Question: 

During its working stroke myosin proceeds through a series of structural states, driven by changes in the nucleotide. Details of the coupling between nucleotide state and myosin conformation are still unclear. It is, however, generally assumed that before the working stroke the myosin head has low affinity for actin and is in a pre-power stroke conformation with the lever arm in an up orientation. During the working stroke the myosin head is thought to change to a post-power stroke conformation with high actin affinity and the lever in a down orientation. An alternative possibility is that myosin can assume both, the pre- and post-power stroke conformation in any state of the nucleotide while the nucleotide only changes the relative occupancy of the two conformations. To address this point we aimed to see whether in the presence of ADP or without nucleotide, i.e., when myosin binds tightly to actin near the end of its working cycle, we can accumulate myosin heads in a closed, pre-power stroke state with the lever arm in an up orientation.

Methods: 

We identified myosin heads in a closed, pre-power stroke state by (1) prominent myosin based layer lines in 2D-X-ray diffraction patterns and by (2) rapidly reversible, low affinity binding to actin, revealed by fiber stiffness measurements.
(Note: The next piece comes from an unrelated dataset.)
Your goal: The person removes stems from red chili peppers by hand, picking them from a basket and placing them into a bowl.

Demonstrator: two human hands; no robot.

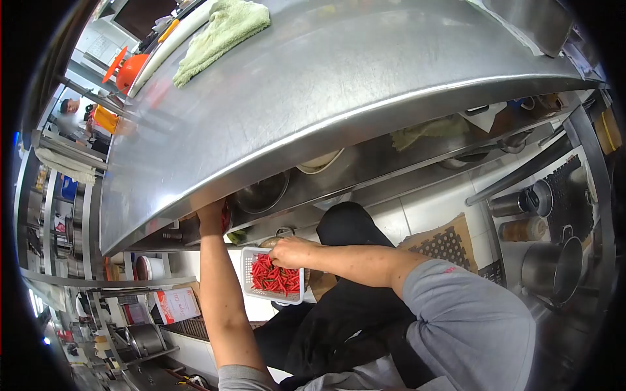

In the post-power stroke states with the lever arm in a down orientation, myosin based layer lines are weak, actin affinity is high, and dissociation from actin is very slow.

Results: 

Testing nucleotide analogs and small molecule effectors we found N-Benzyl-p-toluenesulfonamide (BTS) to accumulate myosin heads, both in the absence of nucleotide and in the presence of ADP, in structural states that generate strong myosin based layer lines. While BTS had no effect on myosin based layer lines in the presence of ATP, in the presence of ADP or without nucleotide BTS generated myosin based layer lines almost as strong as found in the presence of ATP at high temperature. This suggests that with BTS we could trap essentially all myosin heads in a closed, pre-power stroke conformation with the lever arm in an up orientation even in the absence of nucleotide. Measurements of fiber stiffness in the absence of nucleotide showed that nucleotide free myosin heads in the presence of BTS show rapidly reversible actin binding with much lower affinity for actin than seen in the absence of BTS.

Conclusions: 

While in the absence of nucleotide or in the presence of ADP myosin heads predominantly occupy post-power stroke states with high actin affinity, BTS apparently can trap myosin heads in a closed, pre-power stroke conformation even in the absence of nucleotide or with ADP in the active site. This is consistent with the concept that in all nucleotide states myosin can assume two conformations, a pre- and a post-power stroke conformation, and that the state of the nucleotide only modulates the relative occupancies, e.g., from mostly in the pre-power stroke conformation in weak binding states to almost all in the post-power stroke conformation in the presence of ADP or without nucleotide in the active site.